オランダのアート探偵、盗まれたピカソを発見

盗まれたアートを探し出すオランダ人探偵アーサー・ブランド氏(49)は、20年間行方不明だったピカソの「女性の胸像」を探し当てた。1983年に描かれたこの作品は、1999年にフランスのアンティーブに係留中のサウジアラビアの富豪のヨットから盗まれ、その後行方不明になっていた。盗難された当時、この絵画は400万ユーロと見積もられていた。絵画のモデルとなったのはピカソの愛人であるドラ・マール。ブランド氏は、「地下社会のコネを通じて」作品のありかを追跡したという。見つかった作品はアメリカの鑑定家により本物であることが証明されている。

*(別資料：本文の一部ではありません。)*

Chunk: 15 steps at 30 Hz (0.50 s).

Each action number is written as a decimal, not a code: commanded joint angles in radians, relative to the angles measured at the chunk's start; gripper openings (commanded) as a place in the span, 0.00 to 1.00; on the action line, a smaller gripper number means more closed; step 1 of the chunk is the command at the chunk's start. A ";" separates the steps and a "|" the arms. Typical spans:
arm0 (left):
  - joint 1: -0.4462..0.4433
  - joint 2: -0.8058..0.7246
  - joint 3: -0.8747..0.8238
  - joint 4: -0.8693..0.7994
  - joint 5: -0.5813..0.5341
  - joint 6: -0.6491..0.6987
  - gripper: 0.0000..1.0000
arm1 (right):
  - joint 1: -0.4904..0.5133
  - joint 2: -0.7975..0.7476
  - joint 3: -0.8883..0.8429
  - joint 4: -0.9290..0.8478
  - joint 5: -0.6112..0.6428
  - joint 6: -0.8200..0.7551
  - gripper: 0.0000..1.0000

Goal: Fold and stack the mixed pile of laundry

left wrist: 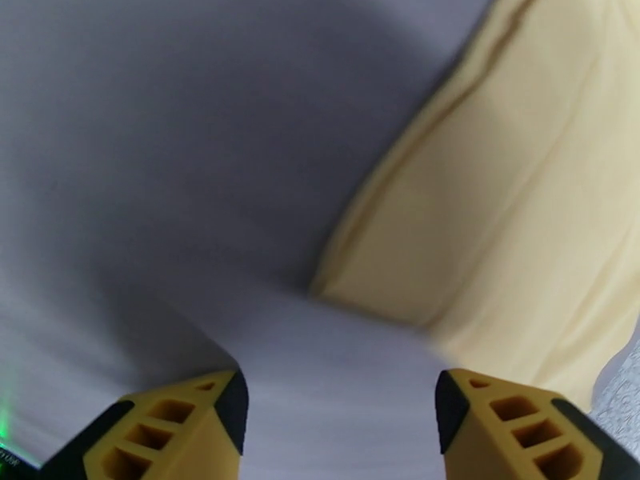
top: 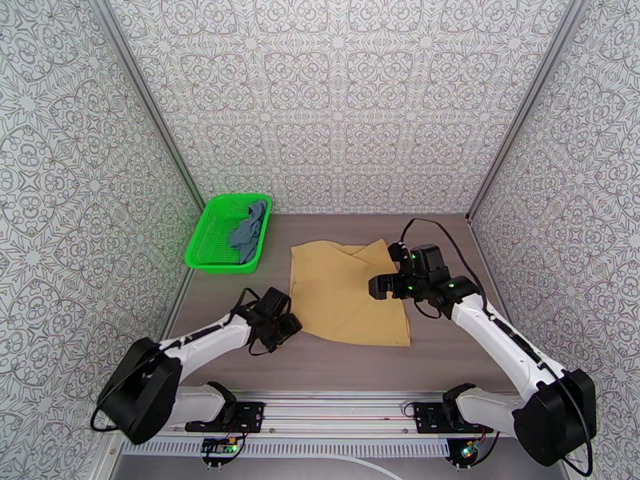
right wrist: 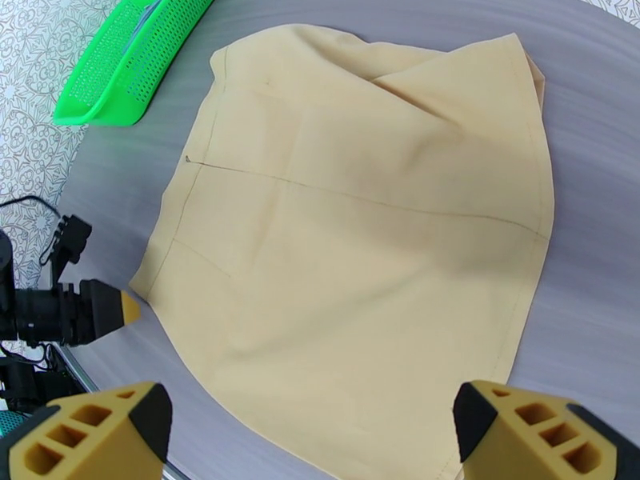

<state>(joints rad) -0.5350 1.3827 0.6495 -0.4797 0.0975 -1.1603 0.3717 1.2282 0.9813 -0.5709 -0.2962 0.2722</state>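
Observation:
The mustard-yellow cloth lies spread nearly flat on the table, with a fold at its far right corner. The slate blue-grey tank top sits bunched in the green basket. My left gripper is low beside the cloth's near left corner, open, and the cloth's edge lies just ahead of its fingers. My right gripper hovers open above the right part of the cloth, with nothing between its fingers. The left gripper's yellow tip rests at the cloth's left corner.
The bright green mesh basket stands at the far left of the table, and its rim is beyond the cloth's far left corner. Patterned walls close in on three sides. Bare grey tabletop lies left of the cloth.

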 commanded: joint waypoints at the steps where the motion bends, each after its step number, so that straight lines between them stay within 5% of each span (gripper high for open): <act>1: 0.015 0.040 0.053 0.026 -0.053 -0.036 0.66 | 0.007 0.010 -0.025 0.027 -0.016 -0.016 0.98; 11: 0.062 0.166 0.121 -0.021 -0.091 0.002 0.57 | 0.007 0.017 -0.038 0.048 -0.048 -0.024 0.98; 15: 0.079 0.240 0.147 -0.008 -0.092 0.033 0.41 | 0.007 0.017 -0.050 0.057 -0.059 -0.021 0.97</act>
<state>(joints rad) -0.4831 1.5406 0.7879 -0.5804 0.0734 -1.1675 0.3717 1.2392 0.9539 -0.5304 -0.3298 0.2623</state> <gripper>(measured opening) 0.434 0.976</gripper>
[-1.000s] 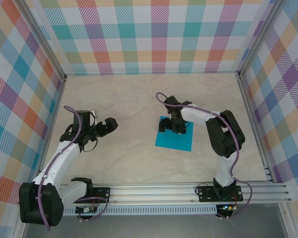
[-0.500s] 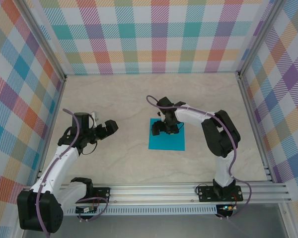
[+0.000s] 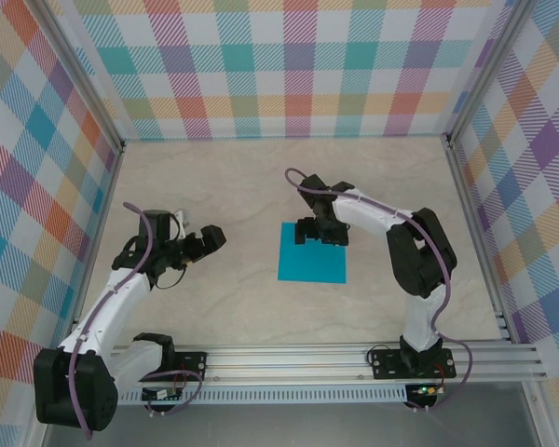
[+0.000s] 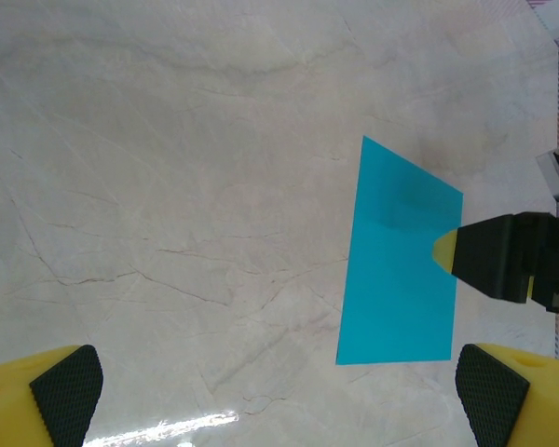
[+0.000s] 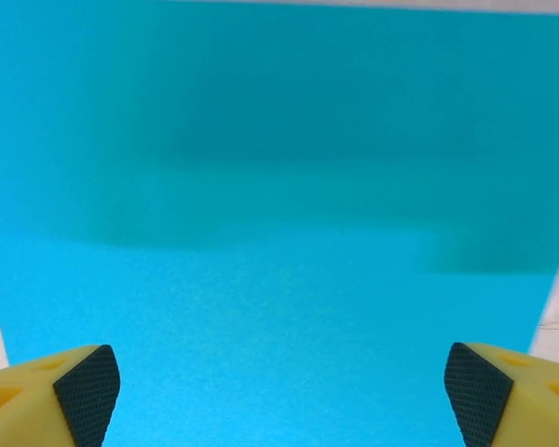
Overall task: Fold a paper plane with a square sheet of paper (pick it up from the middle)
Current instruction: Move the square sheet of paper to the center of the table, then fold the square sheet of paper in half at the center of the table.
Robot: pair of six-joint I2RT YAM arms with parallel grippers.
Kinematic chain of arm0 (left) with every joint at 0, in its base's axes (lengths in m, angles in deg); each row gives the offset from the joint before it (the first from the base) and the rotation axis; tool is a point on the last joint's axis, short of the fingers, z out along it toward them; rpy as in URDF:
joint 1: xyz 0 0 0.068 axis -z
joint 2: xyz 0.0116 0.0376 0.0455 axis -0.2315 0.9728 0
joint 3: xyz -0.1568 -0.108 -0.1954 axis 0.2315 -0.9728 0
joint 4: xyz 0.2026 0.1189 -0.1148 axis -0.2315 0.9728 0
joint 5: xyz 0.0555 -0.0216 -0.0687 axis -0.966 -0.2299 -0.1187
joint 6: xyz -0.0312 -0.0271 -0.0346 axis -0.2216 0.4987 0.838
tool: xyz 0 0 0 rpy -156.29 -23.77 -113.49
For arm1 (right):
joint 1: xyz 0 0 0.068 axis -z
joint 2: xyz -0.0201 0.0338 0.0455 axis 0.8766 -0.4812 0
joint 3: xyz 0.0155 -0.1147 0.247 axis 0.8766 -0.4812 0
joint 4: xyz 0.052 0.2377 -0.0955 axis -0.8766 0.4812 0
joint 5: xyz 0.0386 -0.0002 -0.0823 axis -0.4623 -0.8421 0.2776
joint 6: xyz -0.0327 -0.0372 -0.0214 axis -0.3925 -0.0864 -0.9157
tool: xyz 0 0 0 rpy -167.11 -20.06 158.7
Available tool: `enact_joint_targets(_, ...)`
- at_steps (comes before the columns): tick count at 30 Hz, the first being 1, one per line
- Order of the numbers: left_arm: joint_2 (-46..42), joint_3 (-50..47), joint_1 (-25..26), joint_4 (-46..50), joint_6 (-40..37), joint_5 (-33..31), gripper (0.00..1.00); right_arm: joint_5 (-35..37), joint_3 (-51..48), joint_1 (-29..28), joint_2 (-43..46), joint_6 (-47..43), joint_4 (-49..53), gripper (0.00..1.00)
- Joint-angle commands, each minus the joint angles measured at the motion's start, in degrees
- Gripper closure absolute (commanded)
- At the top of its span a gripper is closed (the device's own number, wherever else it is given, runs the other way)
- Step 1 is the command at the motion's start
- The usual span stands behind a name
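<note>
The square sheet of paper (image 3: pixel 313 256) lies flat and unfolded on the table, bright cyan-blue, near the middle. My right gripper (image 3: pixel 322 233) hovers over its far edge, open, with nothing between the fingers; in the right wrist view the paper (image 5: pixel 279 214) spreads under the wide-apart pads (image 5: pixel 88 391). My left gripper (image 3: pixel 205 240) stands open well to the left of the sheet, pointing toward it. From the left wrist the paper (image 4: pixel 401 270) lies ahead on the right, with the right gripper's black and yellow tip at its far side.
The table is a pale marbled surface (image 3: pixel 233 196) walled by checked panels at the back and both sides. An aluminium rail (image 3: pixel 298 358) with the arm bases runs along the near edge.
The right gripper dragged the paper leftward, then lifted back toward its far edge and widened. The left gripper shifted slightly toward the sheet.
</note>
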Motion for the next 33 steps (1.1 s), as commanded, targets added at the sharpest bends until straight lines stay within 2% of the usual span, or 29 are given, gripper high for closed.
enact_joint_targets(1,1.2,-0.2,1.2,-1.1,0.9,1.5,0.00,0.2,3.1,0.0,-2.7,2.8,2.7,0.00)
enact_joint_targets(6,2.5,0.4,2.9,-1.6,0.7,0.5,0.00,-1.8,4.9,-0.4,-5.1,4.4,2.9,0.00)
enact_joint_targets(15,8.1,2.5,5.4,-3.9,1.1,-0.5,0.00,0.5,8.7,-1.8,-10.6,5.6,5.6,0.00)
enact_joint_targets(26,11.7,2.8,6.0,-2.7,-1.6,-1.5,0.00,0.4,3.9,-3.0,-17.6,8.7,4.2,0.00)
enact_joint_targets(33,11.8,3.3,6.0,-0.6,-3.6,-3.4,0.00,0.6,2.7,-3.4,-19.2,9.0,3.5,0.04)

この発見を報じたフォルクスクラント紙によれば、ブランド氏は2015年にこの盗まれた絵がオランダにあるということを聞きつけた。ブランド氏が得た情報によれば2002年以来作品はオランダにあり、ドラッグや武器取引の際の担保として使われていたという。最終的にこの絵を入手した「ビジネスマン」は、これが盗品であることに気づき、手放そうと試みた。「自分が入手した作品が盗品だとわかればたいていの人はこれを処分したいと思う。ただ警察に行くというのは選択肢に入らない。盗みには関係していなくとも、入手の背景などを探られることを一番恐れているからだ。そんなわけで、作品は私のところに来たというわけだ。」とブランド氏。警察によるこの盗難事件の追跡はすでに終了しているだけでなく、時効にもなっている。現在この作品の評価額は2500万ユーロと見られている。

アーサー・ブランド氏はオランダのテレビ番組「アート探偵(Kunstdetective)」というシリーズに関わっただけでなく、世界のアート界でも有名だ。ルーブル博物館などでもブランド氏が盗品や偽物追跡で協力している。同氏は長いことアートビジネスの世界に身をおいていたが、裏世界ではインチキなディーラー、偽物づくり、泥棒、マフィア、テロリスト、さらに旅行者までが取引に参加し金を稼いでいることを知る。それ以来、盗品や偽物を追跡するという探偵業についている。